Outra das reivindicações é que seja conferida à Casa do Douro a capacidade legal e operacional para ter um papel efetivo na estabilização dos stocks, através da compra e armazenamento de excedentes.

“Estamos nesta situação porque não temos uma instituição que nos represente. Quando tínhamos a Casa do Douro nunca passamos por uma situação destas”, disse o presidente da Avadouriense. “Se a produção não tem uma instituição que a represente não há equilíbrio”, lamenta Victor Herdeiro.

A Casa do Douro é importantíssima, necessária, obrigatória e imprescindível para o bom funcionamento da região e deve ter poderes públicos como já teve no passado, nomeadamente a indicação dos preços e a comercialização dos excedentes.

Victor Herdeiro

Presidente da Avadouriense

“A Casa do Douro é importantíssima, necessária, obrigatória e imprescindível para o bom funcionamento da região e deve ter poderes públicos como já teve no passado, nomeadamente a indicação dos preços e a comercialização dos excedentes“, afirma o líder da Avadouriense.

Criada em 1932 para representar os produtores de vinho da mais antiga região demarcada e regulamentada do mundo – o Douro –, a Casa do Douro viu os seus estatutos alterados em 2014, passando a ser uma associação privada de inscrição facultativa, depois de anos asfixiada em dívidas ao Estado e a credores privados.

Depois de uma tentativa em 2019, primeiro vetada pelo Presidente da República e depois considerada, em algumas normas, inconstitucional pelo Tribunal Constitucional, a associação foi restaurada em janeiro de 2024.

“A Casa do Douro, que saiu destas eleições, não tem a posse de nada, a não ser do edifício”, disse Rui Paredes, presidente da Casa do Douro, durante a audição.

A Confederação reclama ainda que a aguardente a utilizar na produção do vinho generoso seja prioritariamente regional, de modo a permitir escoar toda a produção de uvas da Região Demarcada do Douro.
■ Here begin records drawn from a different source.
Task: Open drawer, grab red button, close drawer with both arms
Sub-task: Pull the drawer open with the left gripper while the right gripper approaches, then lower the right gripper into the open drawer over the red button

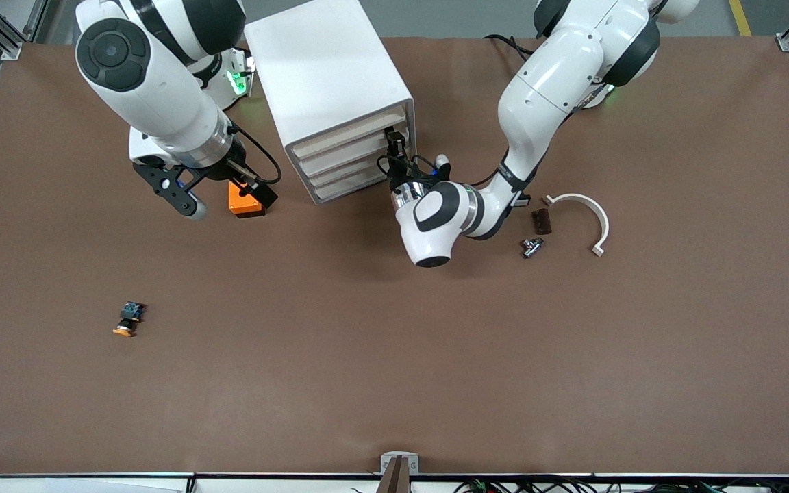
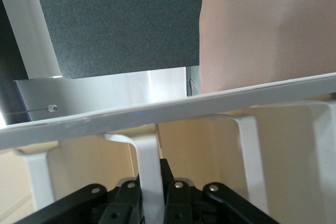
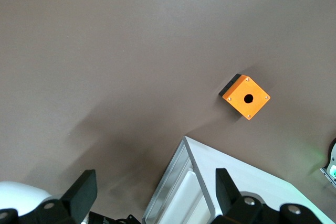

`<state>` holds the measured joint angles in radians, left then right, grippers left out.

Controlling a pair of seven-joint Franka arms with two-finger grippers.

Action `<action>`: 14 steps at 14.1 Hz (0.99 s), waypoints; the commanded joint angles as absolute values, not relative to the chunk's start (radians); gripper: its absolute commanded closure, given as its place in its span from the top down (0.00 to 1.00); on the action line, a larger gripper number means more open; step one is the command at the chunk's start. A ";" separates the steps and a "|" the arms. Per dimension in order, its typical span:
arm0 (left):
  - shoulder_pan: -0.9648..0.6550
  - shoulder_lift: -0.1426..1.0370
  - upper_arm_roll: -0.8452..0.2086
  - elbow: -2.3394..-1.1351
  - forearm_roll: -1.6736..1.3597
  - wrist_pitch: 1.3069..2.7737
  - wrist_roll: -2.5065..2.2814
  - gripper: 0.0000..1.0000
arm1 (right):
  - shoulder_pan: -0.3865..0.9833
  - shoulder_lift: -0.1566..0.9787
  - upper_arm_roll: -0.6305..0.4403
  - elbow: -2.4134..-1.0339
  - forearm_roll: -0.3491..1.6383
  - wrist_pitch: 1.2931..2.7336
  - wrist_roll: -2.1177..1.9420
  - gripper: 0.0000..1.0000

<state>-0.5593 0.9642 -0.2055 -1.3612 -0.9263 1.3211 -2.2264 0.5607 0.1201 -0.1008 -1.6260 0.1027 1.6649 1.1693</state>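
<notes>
The white cabinet (image 1: 329, 82) stands near the robots' bases. The drawer (image 1: 346, 140) is its uppermost one, and its beige-edged front stands about level with the three below. My left gripper (image 1: 394, 145) is at that front, at the left arm's end of it. In the left wrist view the left gripper (image 2: 152, 190) is shut on the drawer's white handle strip (image 2: 148, 161). My right gripper (image 1: 185, 198) hangs open and empty over the table beside the cabinet, by an orange box (image 1: 244, 204). The red-capped button is hidden.
An orange-capped button (image 1: 129, 320) lies toward the right arm's end, nearer the front camera. The right wrist view shows the orange box (image 3: 245, 97) and the cabinet (image 3: 247, 187). A white curved piece (image 1: 590, 213), a dark brown piece (image 1: 540, 221) and a small metal part (image 1: 531, 246) lie by the left arm.
</notes>
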 commanded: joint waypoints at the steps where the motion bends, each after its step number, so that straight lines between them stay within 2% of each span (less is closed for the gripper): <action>1: -0.519 0.953 -0.207 -1.361 -0.971 1.315 -2.212 0.08 | 0.577 0.133 -0.110 -1.608 0.120 1.664 1.187 1.00; 14: -0.354 0.956 -0.198 -1.355 -0.973 1.316 -2.207 0.10 | 0.647 0.199 -0.110 -1.580 0.178 1.744 1.318 1.00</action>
<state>-0.3847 0.9641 -0.2009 -1.3532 -0.9372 1.3278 -2.2263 0.6176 0.1722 -0.1003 -1.6070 0.1573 1.7339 1.2915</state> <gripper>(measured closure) 0.903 0.000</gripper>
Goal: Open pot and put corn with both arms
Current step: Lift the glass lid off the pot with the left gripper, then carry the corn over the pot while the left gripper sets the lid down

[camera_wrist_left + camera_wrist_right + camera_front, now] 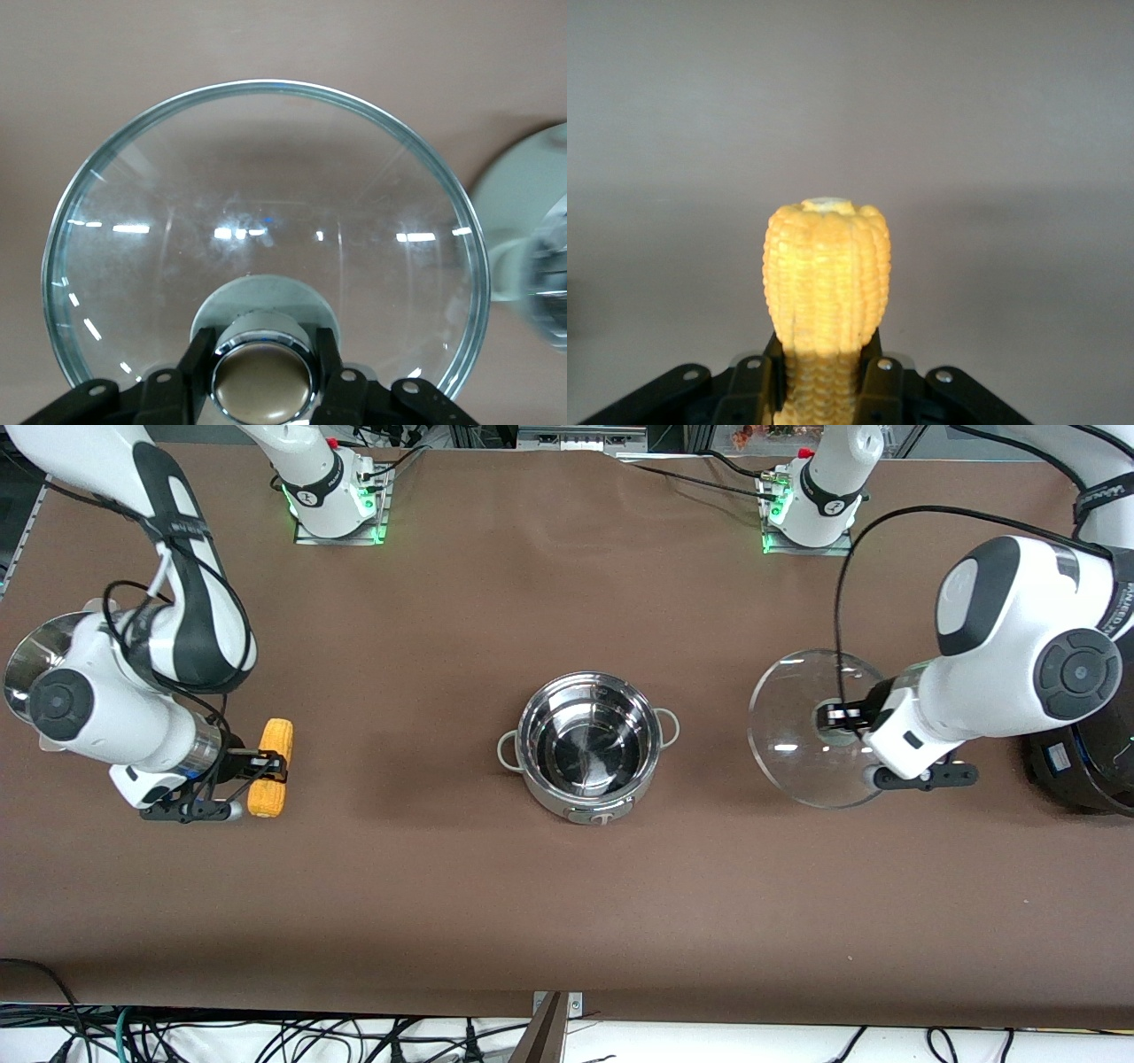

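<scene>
The steel pot [589, 753] stands open and empty at the middle of the table, control panel toward the front camera. Its edge shows in the left wrist view [542, 274]. My left gripper [837, 717] [261, 350] is shut on the round knob [261, 382] of the glass lid [802, 731] [266, 204]. It holds the lid tilted over the table, beside the pot toward the left arm's end. My right gripper [266, 766] [824, 354] is shut on the yellow corn [276, 737] [827, 274], held across its middle over the table toward the right arm's end.
A shiny steel steamer [31, 669] sits at the right arm's end of the table, mostly hidden by that arm. A large black cooker [1085, 775] stands at the left arm's end, close under the left arm. Brown table lies between pot and each gripper.
</scene>
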Controlling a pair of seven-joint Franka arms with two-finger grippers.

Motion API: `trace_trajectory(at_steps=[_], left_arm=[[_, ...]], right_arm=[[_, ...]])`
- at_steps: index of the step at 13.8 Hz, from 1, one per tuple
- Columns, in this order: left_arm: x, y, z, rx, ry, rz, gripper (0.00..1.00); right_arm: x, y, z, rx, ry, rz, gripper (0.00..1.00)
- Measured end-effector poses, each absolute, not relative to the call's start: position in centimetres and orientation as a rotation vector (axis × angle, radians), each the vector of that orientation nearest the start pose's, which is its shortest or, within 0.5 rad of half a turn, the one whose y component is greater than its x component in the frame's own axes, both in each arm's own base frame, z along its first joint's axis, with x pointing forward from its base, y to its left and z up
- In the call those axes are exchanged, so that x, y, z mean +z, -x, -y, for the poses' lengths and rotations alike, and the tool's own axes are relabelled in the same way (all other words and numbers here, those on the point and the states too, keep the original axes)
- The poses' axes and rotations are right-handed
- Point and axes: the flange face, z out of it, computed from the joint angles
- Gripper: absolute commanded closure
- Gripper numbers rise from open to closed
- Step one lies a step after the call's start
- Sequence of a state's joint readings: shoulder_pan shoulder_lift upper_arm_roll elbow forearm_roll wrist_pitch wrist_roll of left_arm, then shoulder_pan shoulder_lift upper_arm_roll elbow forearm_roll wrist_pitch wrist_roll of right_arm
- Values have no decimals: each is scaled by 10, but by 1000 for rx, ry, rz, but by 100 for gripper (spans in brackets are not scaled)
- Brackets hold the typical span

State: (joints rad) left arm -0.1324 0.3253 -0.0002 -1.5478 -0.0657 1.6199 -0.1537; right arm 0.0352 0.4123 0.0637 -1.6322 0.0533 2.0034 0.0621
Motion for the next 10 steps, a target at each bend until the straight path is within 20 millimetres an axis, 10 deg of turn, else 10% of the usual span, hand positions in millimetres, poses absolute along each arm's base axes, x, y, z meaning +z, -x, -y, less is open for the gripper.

Reportagem na Quinta do Crasto - 10SET24
Trabalhadores na vindima da Quinta do CrastoHugo Amaral/ECO

Por fim, a CNA recordou, na audição, que “a grave crise que se instalou na Região Demarcada do Douro infelizmente foi denunciada e prevista há muito tempo, mas agora atingiu um ponto crítico, exigindo uma intervenção imediata e decisiva do Governo”.

A semana passada, o ministro da Agricultura afirmou que espera que, até setembro, cheguem aos viticultores do Douro os apoios anunciados para os excedentes de produção, abrindo a possibilidade de superarem os 13 milhões de euros anunciados. Manuel Fernandes clarificou a medida destinada para a entrega de uvas excedentárias para destilação e que o grande objetivo do Governo são os pequenos e médios produtores.

“Andamos a vender o vinho demasiado barato”, alerta Anceve

“A vindima de 2025 será muito provavelmente ainda mais dramática do que a do ano passado“, começa por dizer o presidente da Associação Nacional dos Comerciantes e Exportadores de Vinhos e Bebidas Espirituosas (Anceve), durante a audição, referindo que “todas as regiões estão a sofrer com esta crise”.

Paulo Amorim alerta que “é preciso vender melhor, nomeadamente na exportação”, e lamenta que “Portugal venda o vinho demasiado barato”, classificando esta política como “desastrosa”. Por outro lado, perante o quadro, a associação liderada por Paulo Amorim diz ser “contra o arranque da vinha” e “não concordar com a destilação da crise”.

A destilação não é normal, é uma questão de bom senso produzirmos vinho todos os anos para depois o queimarmos”, afirma o presidente da Anceve. Em relação a todos aqueles que defendem com unhas e dentes a Casa do Douro, Paulo Amorim considera que é “ligar aos cuidados intensivos um organismo que já está morto”.

A Anceve recorda ainda que “as exportações estavam a crescer no início do ano e a incerteza no comércio internacional causada pela política tarifária de Donald Trump, conjugada com o consumo de vinho em queda a nível global e com as campanhas anti-vinho, inverteram a tendência”, numa altura em que as exportações de vinhos para os EUA valem mais de 100 milhões de euros.

Para o líder da associação, a quebra no consumo do vinho é provocada essencialmente pelas campanhas anti-vinhos e pela procura por outros produtos por parte das gerações mais novas, como a canábis, por exemplo.

Por fim, a Anceve considera que uma das soluções para combater esta crise passa pela promoção do enoturismo, contabilizando que este segmento “representa 20% das vendas de vinho a nível mundial”.